● **What the task requires**
Scan the entries and state how many lines contain "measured". Write no other text.
Information shown: Begin
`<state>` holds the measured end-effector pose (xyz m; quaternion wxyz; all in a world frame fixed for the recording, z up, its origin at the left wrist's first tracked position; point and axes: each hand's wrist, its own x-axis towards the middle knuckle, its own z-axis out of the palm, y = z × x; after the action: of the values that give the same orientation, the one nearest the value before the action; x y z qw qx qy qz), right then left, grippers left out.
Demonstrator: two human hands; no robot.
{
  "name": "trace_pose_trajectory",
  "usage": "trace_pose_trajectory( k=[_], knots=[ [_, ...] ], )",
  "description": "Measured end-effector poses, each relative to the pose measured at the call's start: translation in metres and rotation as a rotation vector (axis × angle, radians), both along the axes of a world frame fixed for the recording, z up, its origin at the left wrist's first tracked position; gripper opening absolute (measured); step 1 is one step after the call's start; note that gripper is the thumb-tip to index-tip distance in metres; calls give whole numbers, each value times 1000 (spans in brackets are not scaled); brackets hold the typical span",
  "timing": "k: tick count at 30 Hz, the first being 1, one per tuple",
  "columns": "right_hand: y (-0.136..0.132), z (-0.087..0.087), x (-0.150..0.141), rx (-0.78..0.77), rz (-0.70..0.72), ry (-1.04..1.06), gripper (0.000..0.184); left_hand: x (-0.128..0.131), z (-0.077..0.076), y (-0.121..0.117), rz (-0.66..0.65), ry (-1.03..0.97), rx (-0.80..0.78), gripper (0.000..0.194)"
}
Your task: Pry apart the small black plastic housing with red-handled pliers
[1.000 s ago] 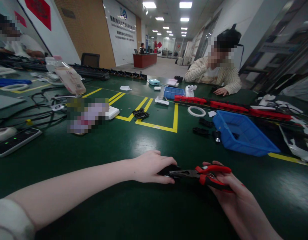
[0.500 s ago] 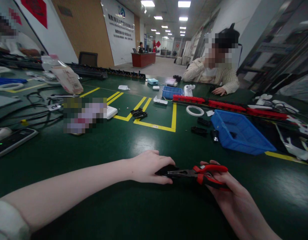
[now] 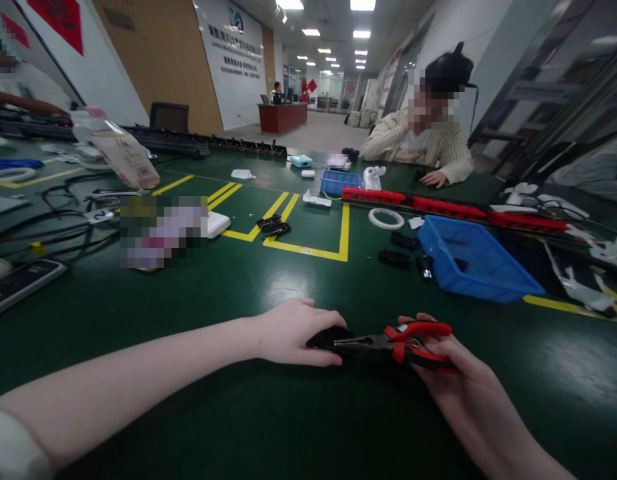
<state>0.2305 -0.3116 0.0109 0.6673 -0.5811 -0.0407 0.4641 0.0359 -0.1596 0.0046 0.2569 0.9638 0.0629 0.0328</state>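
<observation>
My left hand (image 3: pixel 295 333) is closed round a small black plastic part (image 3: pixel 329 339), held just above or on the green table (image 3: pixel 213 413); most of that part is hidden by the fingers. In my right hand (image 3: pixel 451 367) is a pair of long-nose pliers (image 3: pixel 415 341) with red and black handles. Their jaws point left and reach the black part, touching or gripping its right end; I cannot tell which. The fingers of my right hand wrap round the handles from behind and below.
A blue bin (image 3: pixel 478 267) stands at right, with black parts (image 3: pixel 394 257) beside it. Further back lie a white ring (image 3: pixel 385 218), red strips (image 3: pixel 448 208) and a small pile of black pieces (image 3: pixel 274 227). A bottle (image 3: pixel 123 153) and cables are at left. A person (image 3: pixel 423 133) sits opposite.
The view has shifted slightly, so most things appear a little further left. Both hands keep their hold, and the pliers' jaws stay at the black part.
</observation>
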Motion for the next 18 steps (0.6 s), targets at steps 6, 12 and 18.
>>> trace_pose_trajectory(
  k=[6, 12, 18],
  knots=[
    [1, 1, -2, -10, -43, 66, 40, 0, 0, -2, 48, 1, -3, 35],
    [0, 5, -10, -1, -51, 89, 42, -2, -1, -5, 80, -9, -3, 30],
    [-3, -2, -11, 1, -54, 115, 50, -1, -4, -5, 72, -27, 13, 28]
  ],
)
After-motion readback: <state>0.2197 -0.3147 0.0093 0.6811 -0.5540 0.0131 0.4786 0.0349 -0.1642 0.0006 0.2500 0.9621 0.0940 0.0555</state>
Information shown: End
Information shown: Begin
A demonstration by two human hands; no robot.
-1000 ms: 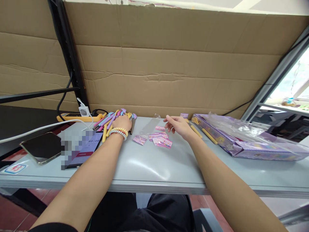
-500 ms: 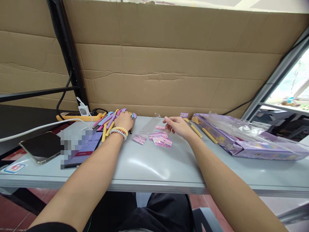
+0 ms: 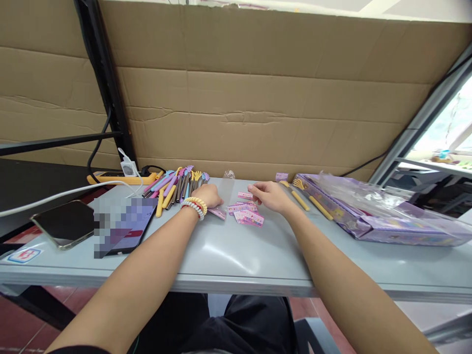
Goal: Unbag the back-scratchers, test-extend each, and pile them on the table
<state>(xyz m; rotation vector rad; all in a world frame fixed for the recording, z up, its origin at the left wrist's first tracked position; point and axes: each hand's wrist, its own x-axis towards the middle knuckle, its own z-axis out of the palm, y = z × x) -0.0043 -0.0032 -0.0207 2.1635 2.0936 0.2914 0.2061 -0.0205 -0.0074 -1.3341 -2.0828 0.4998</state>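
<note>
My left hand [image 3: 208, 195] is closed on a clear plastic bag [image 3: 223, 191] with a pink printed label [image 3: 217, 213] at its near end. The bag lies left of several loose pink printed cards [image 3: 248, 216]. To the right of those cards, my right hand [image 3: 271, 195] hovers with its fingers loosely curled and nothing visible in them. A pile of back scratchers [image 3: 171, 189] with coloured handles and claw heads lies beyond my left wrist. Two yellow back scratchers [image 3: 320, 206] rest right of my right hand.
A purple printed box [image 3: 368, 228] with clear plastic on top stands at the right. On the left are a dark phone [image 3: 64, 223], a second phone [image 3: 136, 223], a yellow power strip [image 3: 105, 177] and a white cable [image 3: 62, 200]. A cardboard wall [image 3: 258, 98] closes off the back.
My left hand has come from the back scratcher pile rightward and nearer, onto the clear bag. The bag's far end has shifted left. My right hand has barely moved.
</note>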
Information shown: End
● **Written response**
2